Les sages ont estimé que la procédure de révision à l’Assemblée a violé, entre autres, les articles 83 et 102 de la Constitution.
C’est le président Bassirou Diomaye Faye qui a saisi les Sages, lundi, pour contester une procédure qui, à ses yeux, » violait les procédures en matière de révision de la loi suprême » dans le pays.

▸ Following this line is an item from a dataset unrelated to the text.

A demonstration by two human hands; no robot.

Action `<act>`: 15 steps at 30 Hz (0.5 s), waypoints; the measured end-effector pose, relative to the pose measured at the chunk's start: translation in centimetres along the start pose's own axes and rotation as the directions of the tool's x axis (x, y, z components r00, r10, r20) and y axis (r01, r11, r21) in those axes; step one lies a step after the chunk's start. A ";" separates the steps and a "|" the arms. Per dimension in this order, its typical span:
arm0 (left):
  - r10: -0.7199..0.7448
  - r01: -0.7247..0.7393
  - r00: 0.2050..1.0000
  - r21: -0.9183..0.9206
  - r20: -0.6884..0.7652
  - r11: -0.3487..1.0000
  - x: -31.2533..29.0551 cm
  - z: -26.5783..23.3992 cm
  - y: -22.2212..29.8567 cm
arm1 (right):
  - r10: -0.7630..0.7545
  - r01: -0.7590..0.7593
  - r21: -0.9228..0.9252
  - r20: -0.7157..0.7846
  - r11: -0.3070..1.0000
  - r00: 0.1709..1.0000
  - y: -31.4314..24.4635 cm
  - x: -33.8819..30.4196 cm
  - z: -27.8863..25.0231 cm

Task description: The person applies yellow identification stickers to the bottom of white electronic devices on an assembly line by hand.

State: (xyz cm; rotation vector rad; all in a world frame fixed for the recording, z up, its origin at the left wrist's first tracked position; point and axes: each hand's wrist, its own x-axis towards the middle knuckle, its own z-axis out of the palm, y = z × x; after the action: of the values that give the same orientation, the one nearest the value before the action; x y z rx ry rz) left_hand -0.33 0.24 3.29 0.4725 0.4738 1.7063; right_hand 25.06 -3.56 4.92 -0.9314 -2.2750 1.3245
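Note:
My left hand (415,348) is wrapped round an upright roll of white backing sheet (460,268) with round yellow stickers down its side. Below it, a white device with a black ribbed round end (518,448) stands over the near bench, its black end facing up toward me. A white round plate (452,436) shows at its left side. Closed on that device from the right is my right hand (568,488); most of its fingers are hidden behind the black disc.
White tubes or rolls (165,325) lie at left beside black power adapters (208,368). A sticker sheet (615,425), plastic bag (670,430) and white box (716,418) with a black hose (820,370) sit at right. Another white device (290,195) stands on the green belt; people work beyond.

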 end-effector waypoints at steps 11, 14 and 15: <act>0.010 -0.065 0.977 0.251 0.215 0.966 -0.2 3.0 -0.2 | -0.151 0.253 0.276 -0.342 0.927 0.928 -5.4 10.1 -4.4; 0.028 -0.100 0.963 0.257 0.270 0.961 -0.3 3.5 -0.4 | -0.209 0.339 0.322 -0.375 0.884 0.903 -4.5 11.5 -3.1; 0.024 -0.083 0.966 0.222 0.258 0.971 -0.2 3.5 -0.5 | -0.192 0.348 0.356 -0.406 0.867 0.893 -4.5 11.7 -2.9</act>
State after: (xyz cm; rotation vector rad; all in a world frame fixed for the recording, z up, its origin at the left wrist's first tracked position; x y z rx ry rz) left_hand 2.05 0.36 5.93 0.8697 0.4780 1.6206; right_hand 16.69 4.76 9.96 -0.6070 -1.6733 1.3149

Le texte voté par les députés stipulait que le président »ne serait plus autorisé à diriger un parti politique ou une coalition de partis ».
Mais pas seulement : l’élaboration du programme du gouvernement — qui relève actuellement de la prérogative exclusive du chef de l’État — aurait été »définie (par ce dernier) en concertation avec le Premier ministre ».
La réforme a également renforcé les pouvoirs de l’Assemblée nationale, en lui accordant des « pouvoirs d’enquête » plus étendus, notamment pour interroger « toute personne concernée », comme les juges, qui en sont actuellement exemptés.
Le président sénégalais avait promis l’organisation d’un référendum sur la révision de la loi fondamentale de son pays. Reste à savoir s’il passera à l’acte après le rejet de la loi votée par le Parlement.